■ Task directions:
Return each line exactly, beginning with the one that has "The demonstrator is" and finishing with the final line of the material. Drop any pictures.

■ Dataset excerpt:
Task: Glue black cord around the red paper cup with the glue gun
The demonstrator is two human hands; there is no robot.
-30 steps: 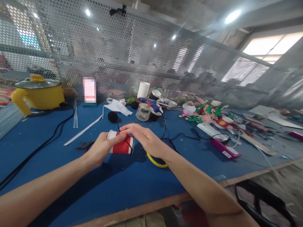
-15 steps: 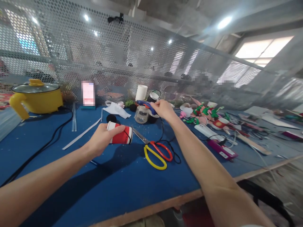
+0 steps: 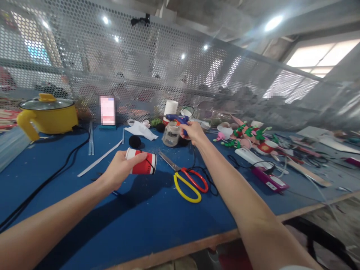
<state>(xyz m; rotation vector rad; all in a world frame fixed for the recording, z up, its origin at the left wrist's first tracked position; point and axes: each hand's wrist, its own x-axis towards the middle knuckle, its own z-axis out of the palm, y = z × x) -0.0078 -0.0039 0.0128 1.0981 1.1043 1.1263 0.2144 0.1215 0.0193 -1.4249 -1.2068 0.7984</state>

■ Exercise output:
The demonstrator is two human hands; there is no robot.
-30 steps: 
-15 steps: 
+0 steps: 
<state>(xyz m; rotation vector rad; all in a world frame fixed for the recording, z up, its origin at the left wrist's first tracked position; point and axes: each hand's wrist, its own x-axis towards the middle knuckle, its own z-axis out of the palm, y = z × x) -0.0078 -0.0039 0.0128 1.0981 1.1043 1.1263 0.2144 0.1215 0.0193 -1.4249 -1.2068 0.7984</state>

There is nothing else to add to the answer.